• PROBLEM STATEMENT:
From the entries underneath, give the number of lines holding the word "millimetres", without any other words.

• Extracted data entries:

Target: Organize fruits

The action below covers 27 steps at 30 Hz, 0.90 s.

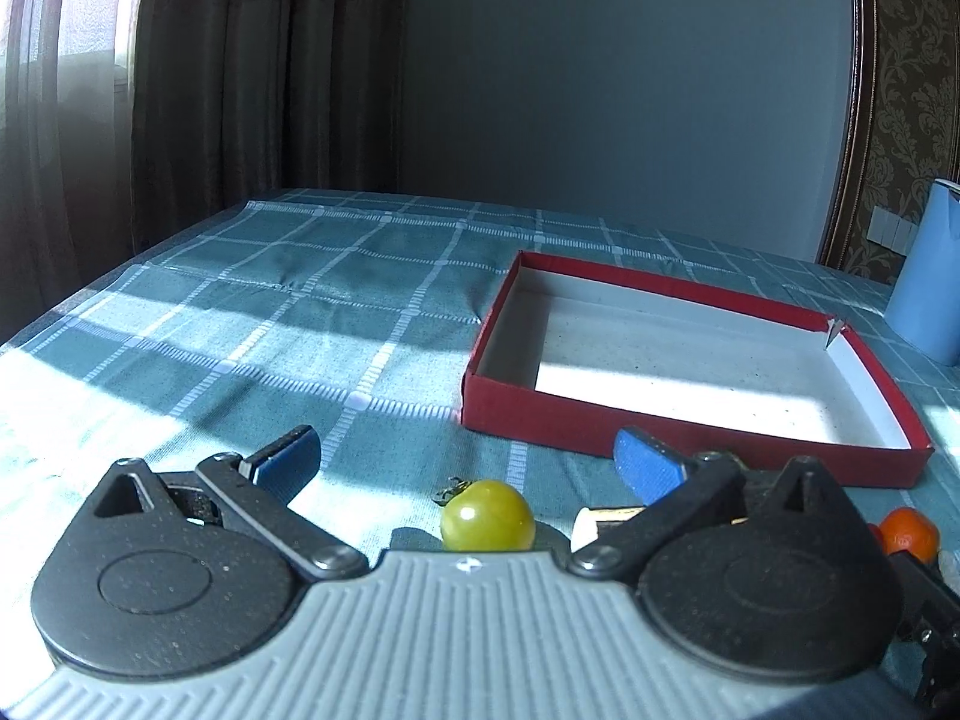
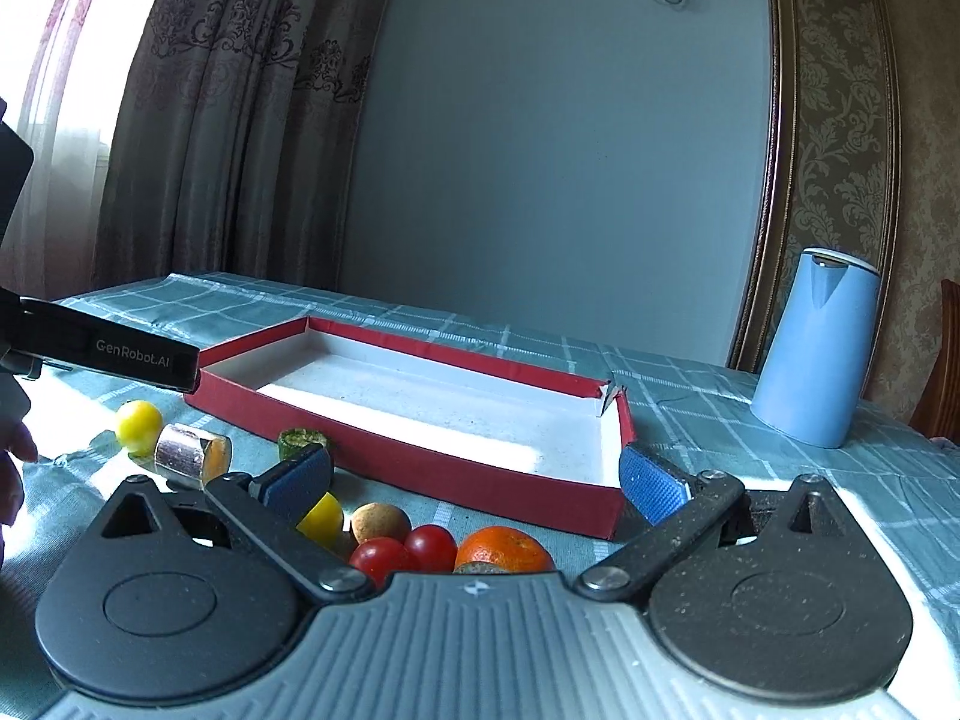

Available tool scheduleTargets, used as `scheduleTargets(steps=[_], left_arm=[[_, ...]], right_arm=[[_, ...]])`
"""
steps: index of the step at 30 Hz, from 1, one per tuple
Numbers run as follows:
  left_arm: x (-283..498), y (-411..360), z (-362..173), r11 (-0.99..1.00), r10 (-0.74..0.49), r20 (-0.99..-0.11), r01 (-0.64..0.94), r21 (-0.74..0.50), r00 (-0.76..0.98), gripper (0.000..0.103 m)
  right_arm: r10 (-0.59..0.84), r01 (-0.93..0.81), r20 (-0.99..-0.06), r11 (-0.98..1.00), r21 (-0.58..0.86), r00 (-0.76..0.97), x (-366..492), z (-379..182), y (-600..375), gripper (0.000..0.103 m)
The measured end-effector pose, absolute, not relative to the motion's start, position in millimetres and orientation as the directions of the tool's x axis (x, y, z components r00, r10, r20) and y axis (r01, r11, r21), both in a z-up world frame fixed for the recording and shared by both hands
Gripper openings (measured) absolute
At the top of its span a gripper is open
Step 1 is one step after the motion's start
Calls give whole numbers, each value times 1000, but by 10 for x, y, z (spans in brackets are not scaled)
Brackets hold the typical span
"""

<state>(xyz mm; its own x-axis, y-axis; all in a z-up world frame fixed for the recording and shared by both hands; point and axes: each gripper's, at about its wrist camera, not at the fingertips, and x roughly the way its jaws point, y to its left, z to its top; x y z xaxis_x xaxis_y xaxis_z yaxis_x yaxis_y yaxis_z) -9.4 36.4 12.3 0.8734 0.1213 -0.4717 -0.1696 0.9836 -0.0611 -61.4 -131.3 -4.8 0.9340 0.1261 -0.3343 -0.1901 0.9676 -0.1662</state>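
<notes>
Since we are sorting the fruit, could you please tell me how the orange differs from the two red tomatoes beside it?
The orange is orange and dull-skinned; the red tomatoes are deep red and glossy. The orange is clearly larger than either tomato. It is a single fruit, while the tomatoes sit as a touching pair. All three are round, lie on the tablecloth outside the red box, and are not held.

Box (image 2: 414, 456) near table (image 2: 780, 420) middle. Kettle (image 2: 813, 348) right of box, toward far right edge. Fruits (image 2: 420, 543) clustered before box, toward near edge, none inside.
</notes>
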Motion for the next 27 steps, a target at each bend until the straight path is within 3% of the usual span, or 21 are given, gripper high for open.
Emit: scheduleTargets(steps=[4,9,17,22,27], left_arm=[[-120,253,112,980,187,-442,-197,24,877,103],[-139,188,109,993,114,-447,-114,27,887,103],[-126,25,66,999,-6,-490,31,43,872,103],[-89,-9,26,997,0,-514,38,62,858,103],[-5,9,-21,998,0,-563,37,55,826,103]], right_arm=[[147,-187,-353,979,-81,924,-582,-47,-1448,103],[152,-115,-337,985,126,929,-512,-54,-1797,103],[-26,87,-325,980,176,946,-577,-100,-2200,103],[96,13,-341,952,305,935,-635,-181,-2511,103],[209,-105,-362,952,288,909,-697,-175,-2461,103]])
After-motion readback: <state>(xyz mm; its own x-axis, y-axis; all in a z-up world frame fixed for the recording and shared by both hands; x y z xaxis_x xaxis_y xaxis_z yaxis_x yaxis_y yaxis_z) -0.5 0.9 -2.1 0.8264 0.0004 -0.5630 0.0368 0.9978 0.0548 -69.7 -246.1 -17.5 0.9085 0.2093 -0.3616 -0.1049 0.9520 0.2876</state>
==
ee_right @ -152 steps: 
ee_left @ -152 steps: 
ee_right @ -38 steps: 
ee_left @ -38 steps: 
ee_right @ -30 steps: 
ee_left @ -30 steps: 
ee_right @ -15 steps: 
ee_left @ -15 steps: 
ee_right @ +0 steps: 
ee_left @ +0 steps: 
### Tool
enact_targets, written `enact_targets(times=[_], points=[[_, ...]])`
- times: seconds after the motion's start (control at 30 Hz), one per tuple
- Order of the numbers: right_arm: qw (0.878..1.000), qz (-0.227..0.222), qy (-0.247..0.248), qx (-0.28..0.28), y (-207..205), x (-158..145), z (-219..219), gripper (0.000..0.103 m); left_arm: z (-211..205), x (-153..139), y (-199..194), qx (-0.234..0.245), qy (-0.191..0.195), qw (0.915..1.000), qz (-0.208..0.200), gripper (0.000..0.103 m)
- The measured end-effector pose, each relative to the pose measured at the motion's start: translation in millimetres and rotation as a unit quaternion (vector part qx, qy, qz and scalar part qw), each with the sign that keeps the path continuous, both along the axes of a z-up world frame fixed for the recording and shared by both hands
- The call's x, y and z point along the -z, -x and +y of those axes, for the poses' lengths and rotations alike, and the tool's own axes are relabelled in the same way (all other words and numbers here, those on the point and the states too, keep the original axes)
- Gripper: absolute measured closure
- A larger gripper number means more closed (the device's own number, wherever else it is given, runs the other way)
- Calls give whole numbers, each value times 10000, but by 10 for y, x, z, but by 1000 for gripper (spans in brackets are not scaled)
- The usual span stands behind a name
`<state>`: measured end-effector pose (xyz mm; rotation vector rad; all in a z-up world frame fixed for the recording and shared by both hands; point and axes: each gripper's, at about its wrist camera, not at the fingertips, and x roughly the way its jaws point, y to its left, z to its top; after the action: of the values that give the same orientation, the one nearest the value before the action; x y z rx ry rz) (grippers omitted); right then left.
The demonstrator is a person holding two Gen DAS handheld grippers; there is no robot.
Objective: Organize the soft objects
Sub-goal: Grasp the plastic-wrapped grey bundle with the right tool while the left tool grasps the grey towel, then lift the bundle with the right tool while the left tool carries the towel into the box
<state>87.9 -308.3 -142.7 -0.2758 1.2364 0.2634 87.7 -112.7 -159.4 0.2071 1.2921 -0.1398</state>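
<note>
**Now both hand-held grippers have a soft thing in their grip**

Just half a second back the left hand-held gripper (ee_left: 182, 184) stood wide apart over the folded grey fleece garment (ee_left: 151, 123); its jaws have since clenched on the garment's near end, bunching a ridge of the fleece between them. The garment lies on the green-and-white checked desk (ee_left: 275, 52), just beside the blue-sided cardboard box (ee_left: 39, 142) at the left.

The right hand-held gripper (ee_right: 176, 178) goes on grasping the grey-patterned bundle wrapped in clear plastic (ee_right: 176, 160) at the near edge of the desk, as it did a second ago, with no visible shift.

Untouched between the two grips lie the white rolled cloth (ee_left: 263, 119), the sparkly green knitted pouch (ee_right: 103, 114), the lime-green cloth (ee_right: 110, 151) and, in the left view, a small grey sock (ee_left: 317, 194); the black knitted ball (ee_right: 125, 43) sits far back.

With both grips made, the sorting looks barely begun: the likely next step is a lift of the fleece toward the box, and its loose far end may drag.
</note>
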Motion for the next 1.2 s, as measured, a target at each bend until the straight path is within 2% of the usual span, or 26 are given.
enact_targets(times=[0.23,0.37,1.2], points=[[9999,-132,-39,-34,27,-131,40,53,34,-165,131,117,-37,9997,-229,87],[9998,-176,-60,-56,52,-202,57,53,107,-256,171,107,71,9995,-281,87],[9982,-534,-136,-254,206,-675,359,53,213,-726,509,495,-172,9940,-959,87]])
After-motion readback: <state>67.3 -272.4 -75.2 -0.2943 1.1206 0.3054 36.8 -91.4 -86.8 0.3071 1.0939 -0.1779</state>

• ANSWER BOX:
2